The Illinois Supreme Court created the Office of Statewide Pretrial Services in August of 2021. Illinois has a long history of pretrial reform efforts. Dissatisfaction with the commercial money bail bond system prompted Illinois to become one of the first states to abolish bail bondsmen in 1963. The Pretrial Services Act became effective on July 1, 1987, providing the legal framework for the pretrial process in Illinois. While section 1 of the Act provides that “[e]ach circuit court shall establish a pretrial services agency,” this goal remains a work in progress.
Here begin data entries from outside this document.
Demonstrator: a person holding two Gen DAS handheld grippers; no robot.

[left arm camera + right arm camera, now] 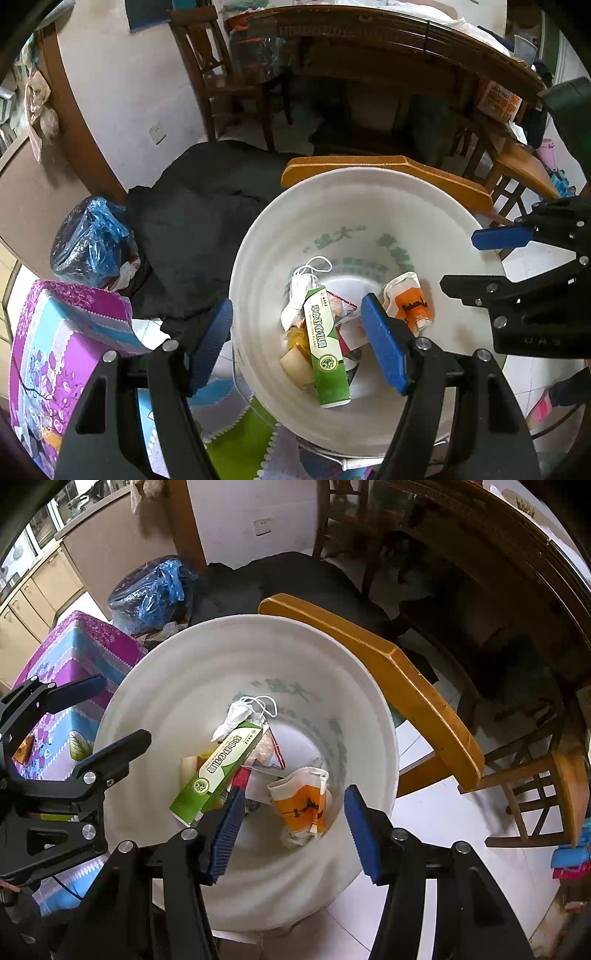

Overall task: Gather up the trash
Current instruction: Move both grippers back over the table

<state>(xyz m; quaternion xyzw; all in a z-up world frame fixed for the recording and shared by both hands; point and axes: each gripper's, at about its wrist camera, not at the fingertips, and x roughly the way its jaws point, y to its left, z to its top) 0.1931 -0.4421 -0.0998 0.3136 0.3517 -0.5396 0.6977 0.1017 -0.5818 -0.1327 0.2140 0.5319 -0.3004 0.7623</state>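
Left tool (295,343) spread wide, empty, over white bucket (177,672); right tool (293,827) likewise agape, empty, nearer orange pouch (301,805). Green carton (218,771) directly below both, long axis slanted; crumpled mask (236,716) and wrappers beside it inside
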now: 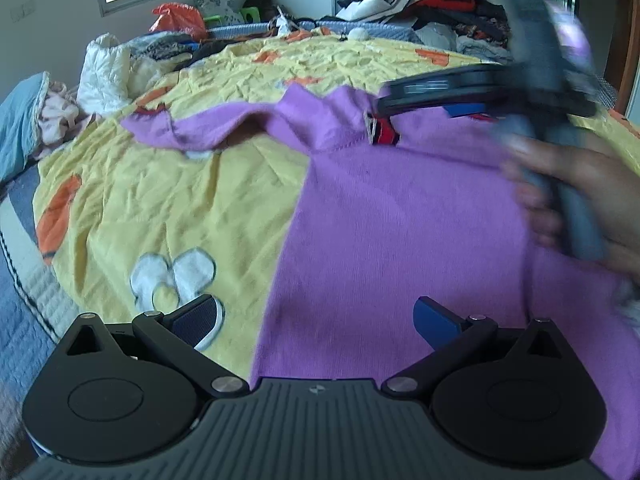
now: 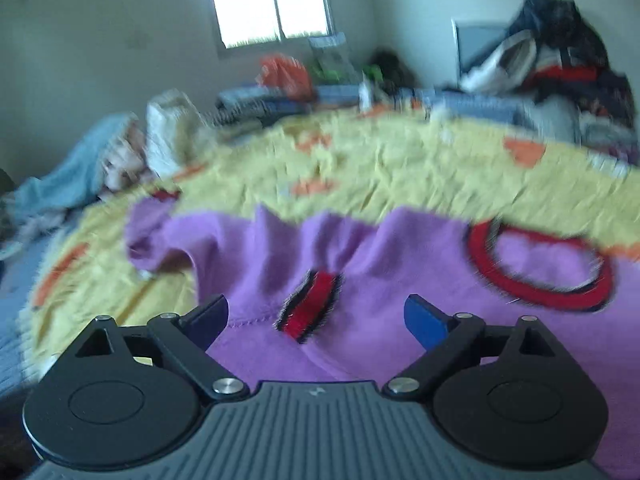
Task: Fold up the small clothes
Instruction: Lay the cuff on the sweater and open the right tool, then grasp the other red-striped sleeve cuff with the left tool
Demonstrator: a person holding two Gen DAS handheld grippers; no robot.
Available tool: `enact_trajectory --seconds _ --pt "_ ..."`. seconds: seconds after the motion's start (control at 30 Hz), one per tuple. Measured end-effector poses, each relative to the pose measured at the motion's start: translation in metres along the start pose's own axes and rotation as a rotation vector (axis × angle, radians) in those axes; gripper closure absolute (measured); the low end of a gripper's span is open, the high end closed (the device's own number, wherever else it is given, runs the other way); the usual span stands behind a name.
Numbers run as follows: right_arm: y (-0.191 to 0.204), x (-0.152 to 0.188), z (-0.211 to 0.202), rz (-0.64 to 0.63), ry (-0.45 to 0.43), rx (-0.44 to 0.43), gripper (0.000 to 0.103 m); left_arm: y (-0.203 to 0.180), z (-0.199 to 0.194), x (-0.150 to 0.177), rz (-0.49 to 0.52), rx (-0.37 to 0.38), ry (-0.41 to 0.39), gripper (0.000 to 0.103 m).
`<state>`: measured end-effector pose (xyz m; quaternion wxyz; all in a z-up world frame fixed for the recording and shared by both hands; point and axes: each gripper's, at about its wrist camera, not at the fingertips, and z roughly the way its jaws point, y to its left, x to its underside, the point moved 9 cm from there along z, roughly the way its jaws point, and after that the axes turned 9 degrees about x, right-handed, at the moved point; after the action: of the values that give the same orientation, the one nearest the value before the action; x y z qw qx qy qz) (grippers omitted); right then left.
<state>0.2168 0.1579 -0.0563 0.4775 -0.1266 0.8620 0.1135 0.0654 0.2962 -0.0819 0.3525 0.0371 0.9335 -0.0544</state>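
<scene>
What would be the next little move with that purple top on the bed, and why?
Probably the right gripper should dip and close on the red cuff of the purple top, to fold that sleeve inward. Its fingers are open, with the cuff lying between them. The top lies spread on the yellow blanket, not yet folded; the left gripper is open too, over the body.

Open yellow quilt (image 1: 168, 200) lies bare to the left of the purple shirt (image 1: 400, 220), free for a gripper to pass. Along the bed's far edge, a heap of clothes (image 1: 432, 0), an orange bag (image 1: 178, 20) and a white padded garment (image 1: 104, 72) crowd the way. The right gripper (image 1: 400, 116) and hand (image 1: 580, 200) block the shirt's right side.
</scene>
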Motion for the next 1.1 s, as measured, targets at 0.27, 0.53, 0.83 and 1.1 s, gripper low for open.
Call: enact_trajectory --seconds 0.27,0.53,0.83,1.1 --pt "-0.184 0.035 -0.042 0.072 0.106 0.327 0.029 0.005 0.019 -0.042 -0.057 0.047 -0.044 0.0" --pt "-0.264 0.068 -0.064 0.182 0.153 0.497 0.024 0.049 0.053 -0.075 -0.197 0.1 -0.092 0.0" --pt "-0.167 0.056 -0.045 0.219 0.104 0.229 0.01 0.199 0.096 -0.115 -0.448 0.135 -0.131 0.0" --pt "-0.126 0.058 -0.042 0.216 0.04 0.151 0.01 0.268 0.145 -0.216 -0.306 -0.168 -0.058 0.0"
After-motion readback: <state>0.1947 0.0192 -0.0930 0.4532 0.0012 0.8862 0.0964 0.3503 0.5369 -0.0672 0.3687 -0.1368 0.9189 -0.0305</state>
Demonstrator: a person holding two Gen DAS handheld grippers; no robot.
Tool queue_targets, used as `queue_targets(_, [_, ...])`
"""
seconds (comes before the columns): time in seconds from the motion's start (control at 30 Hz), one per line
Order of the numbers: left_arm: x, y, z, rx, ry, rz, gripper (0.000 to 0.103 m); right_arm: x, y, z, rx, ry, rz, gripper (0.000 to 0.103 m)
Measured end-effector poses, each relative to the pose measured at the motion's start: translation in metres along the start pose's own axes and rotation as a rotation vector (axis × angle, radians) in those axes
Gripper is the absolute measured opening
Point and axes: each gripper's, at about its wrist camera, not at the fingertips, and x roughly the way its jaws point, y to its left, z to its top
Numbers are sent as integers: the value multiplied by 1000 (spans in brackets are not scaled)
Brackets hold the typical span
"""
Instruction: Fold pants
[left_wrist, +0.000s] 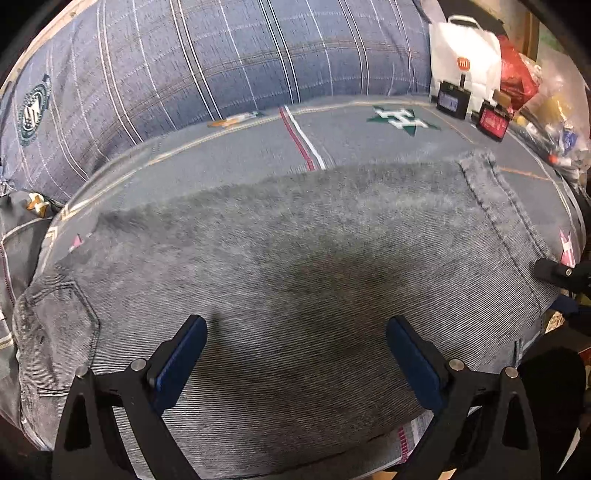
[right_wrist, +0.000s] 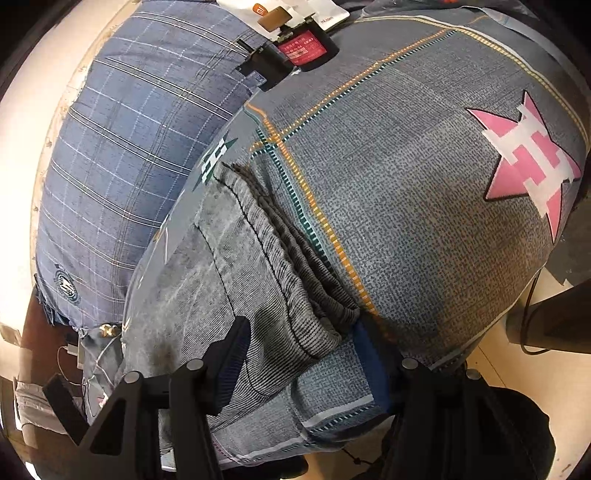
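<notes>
Folding looks partly done: the pants (left_wrist: 295, 258) lie flat on the bed (left_wrist: 351, 140) as a grey denim band running left to right, waist and back pocket at the left, stacked hems at the right, so by my reading the legs are already laid one on the other and you are between folds. Your left hand-held gripper (left_wrist: 295, 332) hovers over the near middle of the cloth with its fingers wide apart, holding nothing. Your right hand-held gripper (right_wrist: 306, 343) sits at the hem end (right_wrist: 295, 266), fingers also apart, straddling the layered cuff without pinching it. Next you likely need to close on all the hem layers together and carry them toward the waist, keeping the edges aligned. At the far right, a white paper bag (left_wrist: 465, 62) and red plastic bag (left_wrist: 517, 74) stand on the bed; their contents are hidden.
</notes>
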Motion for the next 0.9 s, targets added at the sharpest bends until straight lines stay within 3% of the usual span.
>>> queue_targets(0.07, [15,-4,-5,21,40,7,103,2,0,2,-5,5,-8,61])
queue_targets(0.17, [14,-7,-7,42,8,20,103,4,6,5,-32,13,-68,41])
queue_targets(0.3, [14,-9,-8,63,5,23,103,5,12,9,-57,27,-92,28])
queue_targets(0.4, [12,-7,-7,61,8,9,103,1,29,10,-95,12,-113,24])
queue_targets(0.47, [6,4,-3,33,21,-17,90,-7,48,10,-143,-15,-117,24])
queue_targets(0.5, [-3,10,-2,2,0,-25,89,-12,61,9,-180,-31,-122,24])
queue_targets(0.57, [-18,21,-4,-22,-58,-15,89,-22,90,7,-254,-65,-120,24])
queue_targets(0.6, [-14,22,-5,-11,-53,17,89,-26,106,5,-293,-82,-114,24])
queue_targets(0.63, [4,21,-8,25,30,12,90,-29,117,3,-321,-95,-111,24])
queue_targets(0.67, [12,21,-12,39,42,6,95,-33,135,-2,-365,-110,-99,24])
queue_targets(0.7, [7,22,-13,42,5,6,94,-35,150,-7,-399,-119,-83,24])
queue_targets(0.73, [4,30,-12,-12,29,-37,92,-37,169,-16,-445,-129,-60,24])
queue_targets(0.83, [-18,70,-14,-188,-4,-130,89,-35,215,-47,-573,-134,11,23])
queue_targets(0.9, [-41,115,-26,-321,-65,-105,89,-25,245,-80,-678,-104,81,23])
In recent years, the Illinois Supreme Court has taken important steps to support pretrial reform in our state. The Court adopted a policy statement for pretrial services in April 2017, followed by creation of the Supreme Court Commission on Pretrial Practices in November 2017. The Commission studied best practices in use around the country, consulted pretrial reform experts, listened to stakeholders at public hearings throughout the state, and analyzed the myriad sources of academic and professional analysis of pretrial issues. The Commission’s thorough study, discussion and spirited debates over the past two years culminated with a Final Report issued in April 2020.
In February of 2021 the Illinois Legislature passed and the Governor signed into law, PA 101-0652 (The “SAFE-T Act”), which contained the Pretrial Fairness Act. In an effort to support these efforts the Illinois Supreme Court created the Office of Statewide Pretrial Services to serve the People of Illinois by contributing to increased public safety and increasing equality in the pretrial stage of the criminal justice system.
Since its inception, the OSPS worked to establish quality pretrial services in counties where pretrial services did not exist. Presently, the OSPS is providing services in 70 counties.